> **Task item**
Pictures in the data must not be copied, but everything else should be output exactly.

> **Supplied data**
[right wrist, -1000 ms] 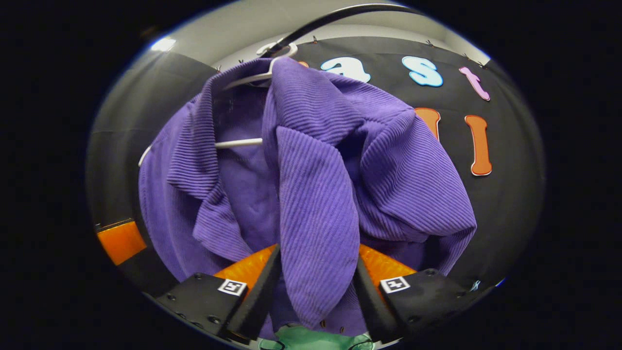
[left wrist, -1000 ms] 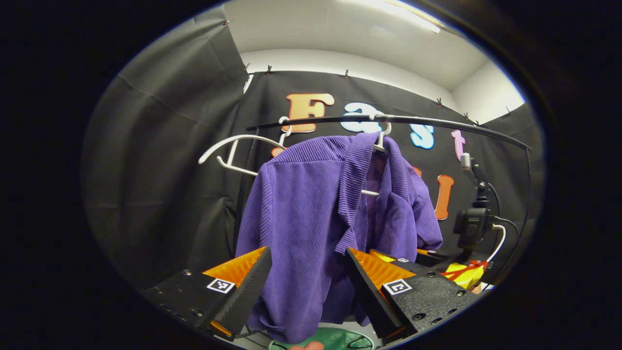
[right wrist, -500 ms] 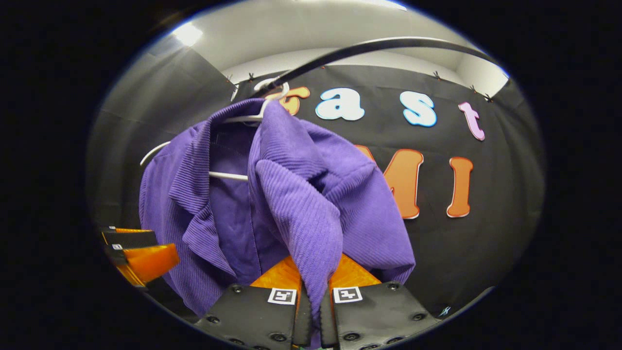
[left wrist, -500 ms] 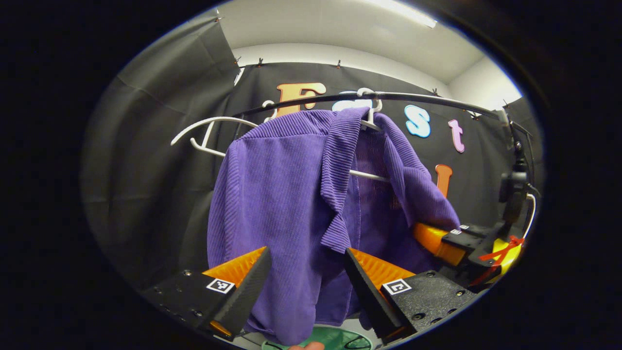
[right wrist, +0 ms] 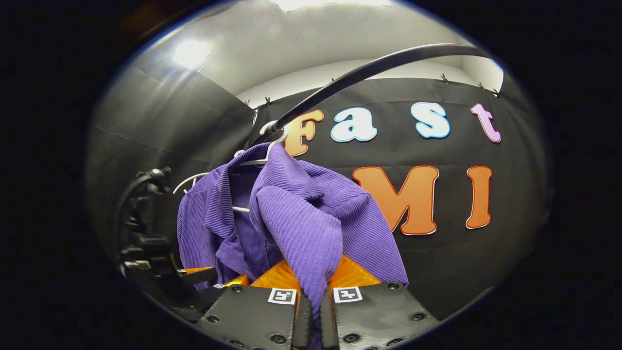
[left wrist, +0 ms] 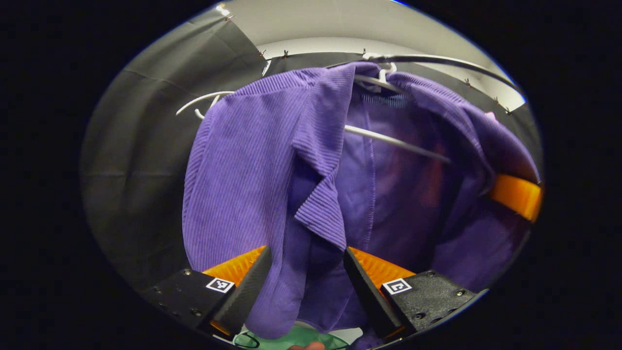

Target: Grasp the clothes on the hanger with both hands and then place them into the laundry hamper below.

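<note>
Two hand-held grippers meet one purple ribbed shirt [left wrist: 252,165], a soft corduroy-like garment with fine parallel ridges, draped on a thin white plastic hanger [left wrist: 388,141] whose hook hangs from a dark curved metal rail [right wrist: 369,73].

From the left gripper view, the left gripper [left wrist: 302,287] is spread wide, its wedge-shaped fingers set apart on either side of the shirt's front panel and folded lapel, with the cloth hanging loosely between them and neither finger pressing it. A second white hanger [left wrist: 199,102] pokes out bare behind the shirt's shoulder. Below the hem, a sliver of green laundry hamper [left wrist: 296,338] shows. At the far right edge, part of the other gripper sits against the shirt's sleeve.

From the right gripper view, the right gripper [right wrist: 311,301] is clenched tight on a bunched fold of the shirt [right wrist: 301,218], its two fingers almost meeting with the ribbed fabric pinched between them. The cloth rises from the grip in rounded folds up to the hanger's hook on the rail.
</note>
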Motion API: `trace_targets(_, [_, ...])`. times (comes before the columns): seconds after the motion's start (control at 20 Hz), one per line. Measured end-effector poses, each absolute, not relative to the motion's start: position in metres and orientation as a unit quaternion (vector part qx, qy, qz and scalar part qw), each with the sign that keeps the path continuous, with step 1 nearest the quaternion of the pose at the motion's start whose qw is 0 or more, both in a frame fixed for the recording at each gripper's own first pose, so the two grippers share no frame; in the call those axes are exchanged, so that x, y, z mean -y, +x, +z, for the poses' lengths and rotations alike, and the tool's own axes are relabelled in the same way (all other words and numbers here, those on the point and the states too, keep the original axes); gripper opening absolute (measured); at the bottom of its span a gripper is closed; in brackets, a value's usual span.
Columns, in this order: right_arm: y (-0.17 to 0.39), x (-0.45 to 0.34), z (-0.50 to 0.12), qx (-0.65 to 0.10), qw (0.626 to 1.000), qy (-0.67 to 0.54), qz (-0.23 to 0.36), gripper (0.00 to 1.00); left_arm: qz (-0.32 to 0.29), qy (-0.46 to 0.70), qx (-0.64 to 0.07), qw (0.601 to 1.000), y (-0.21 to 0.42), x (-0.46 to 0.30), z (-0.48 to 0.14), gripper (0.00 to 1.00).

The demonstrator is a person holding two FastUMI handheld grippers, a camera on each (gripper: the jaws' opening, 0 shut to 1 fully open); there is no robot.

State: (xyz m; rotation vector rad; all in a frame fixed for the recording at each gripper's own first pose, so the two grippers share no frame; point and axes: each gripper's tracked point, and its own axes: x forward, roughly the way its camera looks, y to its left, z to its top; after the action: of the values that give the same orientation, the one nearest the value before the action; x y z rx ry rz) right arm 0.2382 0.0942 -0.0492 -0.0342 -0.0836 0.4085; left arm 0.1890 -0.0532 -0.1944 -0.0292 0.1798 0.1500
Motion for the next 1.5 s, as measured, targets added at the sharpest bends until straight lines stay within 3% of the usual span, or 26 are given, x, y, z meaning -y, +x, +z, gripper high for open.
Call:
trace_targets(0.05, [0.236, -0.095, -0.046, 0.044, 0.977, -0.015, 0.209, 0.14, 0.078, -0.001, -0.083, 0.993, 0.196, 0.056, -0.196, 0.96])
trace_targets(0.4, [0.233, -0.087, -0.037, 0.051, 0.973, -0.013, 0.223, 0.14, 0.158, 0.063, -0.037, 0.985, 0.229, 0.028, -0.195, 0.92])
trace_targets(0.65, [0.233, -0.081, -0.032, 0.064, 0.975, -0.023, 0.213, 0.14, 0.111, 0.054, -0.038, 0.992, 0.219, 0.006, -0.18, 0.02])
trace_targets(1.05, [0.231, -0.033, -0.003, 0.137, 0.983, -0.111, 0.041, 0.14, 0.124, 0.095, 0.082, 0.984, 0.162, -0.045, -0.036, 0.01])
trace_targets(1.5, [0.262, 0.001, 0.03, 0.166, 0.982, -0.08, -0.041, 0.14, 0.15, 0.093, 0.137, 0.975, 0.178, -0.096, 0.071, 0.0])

> **Result below**
[right wrist, -1000 ms] 
[left wrist, -1000 ms] 
[right wrist, -500 ms] 
[left wrist, -500 ms] 
[right wrist, +0 ms] 
[left wrist, +0 ms] 

Target: Grasp the clothes on the hanger with both hands and then place them into the laundry hamper below.

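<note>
Two hand-held grippers meet one purple ribbed shirt [left wrist: 252,165], a soft corduroy-like garment with fine parallel ridges, draped on a thin white plastic hanger [left wrist: 388,141] whose hook hangs from a dark curved metal rail [right wrist: 369,73].

From the left gripper view, the left gripper [left wrist: 302,287] is spread wide, its wedge-shaped fingers set apart on either side of the shirt's front panel and folded lapel, with the cloth hanging loosely between them and neither finger pressing it. A second white hanger [left wrist: 199,102] pokes out bare behind the shirt's shoulder. Below the hem, a sliver of green laundry hamper [left wrist: 296,338] shows. At the far right edge, part of the other gripper sits against the shirt's sleeve.

From the right gripper view, the right gripper [right wrist: 311,301] is clenched tight on a bunched fold of the shirt [right wrist: 301,218], its two fingers almost meeting with the ribbed fabric pinched between them. The cloth rises from the grip in rounded folds up to the hanger's hook on the rail.
</note>
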Motion API: `trace_targets(_, [_, ...])`. times (comes before the columns): seconds after the motion's start (control at 20 Hz), one per line. Measured end-effector poses, each absolute, not relative to the motion's start: position in metres and orientation as a unit quaternion (vector part qx, qy, qz and scalar part qw), each with the sign that keeps the path continuous, with step 1 nearest the quaternion of the pose at the motion's start whose qw is 0 or more, both in a frame fixed for the recording at each gripper's own first pose, so the two grippers share no frame; in the call those axes are exchanged, so that x, y, z mean -y, +x, +z, for the poses' lengths and rotations alike, and the tool's own axes are relabelled in the same way (all other words and numbers here, those on the point and the states too, keep the original axes); gripper opening absolute (measured); at the bottom of its span a gripper is closed; in brackets, a value's usual span.
Columns, in this order: right_arm: y (-0.17 to 0.39), x (-0.45 to 0.34), z (-0.50 to 0.12), qx (-0.65 to 0.10), qw (0.626 to 1.000), qy (-0.67 to 0.54), qz (-0.23 to 0.36), gripper (0.00 to 1.00); left_arm: qz (-0.32 to 0.29), qy (-0.46 to 0.70), qx (-0.64 to 0.07), qw (0.601 to 1.000), y (-0.21 to 0.42), x (-0.46 to 0.30), z (-0.48 to 0.14), gripper (0.00 to 1.00).

The demonstrator is a person holding two FastUMI handheld grippers, a camera on each (gripper: the jaws' opening, 0 shut to 1 fully open); there is no robot.

State: (xyz m; rotation vector rad; all in a frame fixed for the recording at each gripper's own first pose, so the two grippers share no frame; point and axes: each gripper's tracked point, and its own axes: x forward, roughly the way its camera looks, y to its left, z to its top; after the action: of the values that give the same orientation, the one nearest the value before the action; x y z rx ry rz) right arm 0.2382 0.0942 -0.0492 -0.0342 -0.0836 0.4085; left arm 0.1890 -0.0532 -0.1944 -0.0292 0.1798 0.1500
Motion for the next 1.5 s, as measured, targets added at the sharpest bends until straight lines stay within 3% of the usual span, or 26 are given, x, y, z meaning -y, +x, +z, gripper high for open.
Call:
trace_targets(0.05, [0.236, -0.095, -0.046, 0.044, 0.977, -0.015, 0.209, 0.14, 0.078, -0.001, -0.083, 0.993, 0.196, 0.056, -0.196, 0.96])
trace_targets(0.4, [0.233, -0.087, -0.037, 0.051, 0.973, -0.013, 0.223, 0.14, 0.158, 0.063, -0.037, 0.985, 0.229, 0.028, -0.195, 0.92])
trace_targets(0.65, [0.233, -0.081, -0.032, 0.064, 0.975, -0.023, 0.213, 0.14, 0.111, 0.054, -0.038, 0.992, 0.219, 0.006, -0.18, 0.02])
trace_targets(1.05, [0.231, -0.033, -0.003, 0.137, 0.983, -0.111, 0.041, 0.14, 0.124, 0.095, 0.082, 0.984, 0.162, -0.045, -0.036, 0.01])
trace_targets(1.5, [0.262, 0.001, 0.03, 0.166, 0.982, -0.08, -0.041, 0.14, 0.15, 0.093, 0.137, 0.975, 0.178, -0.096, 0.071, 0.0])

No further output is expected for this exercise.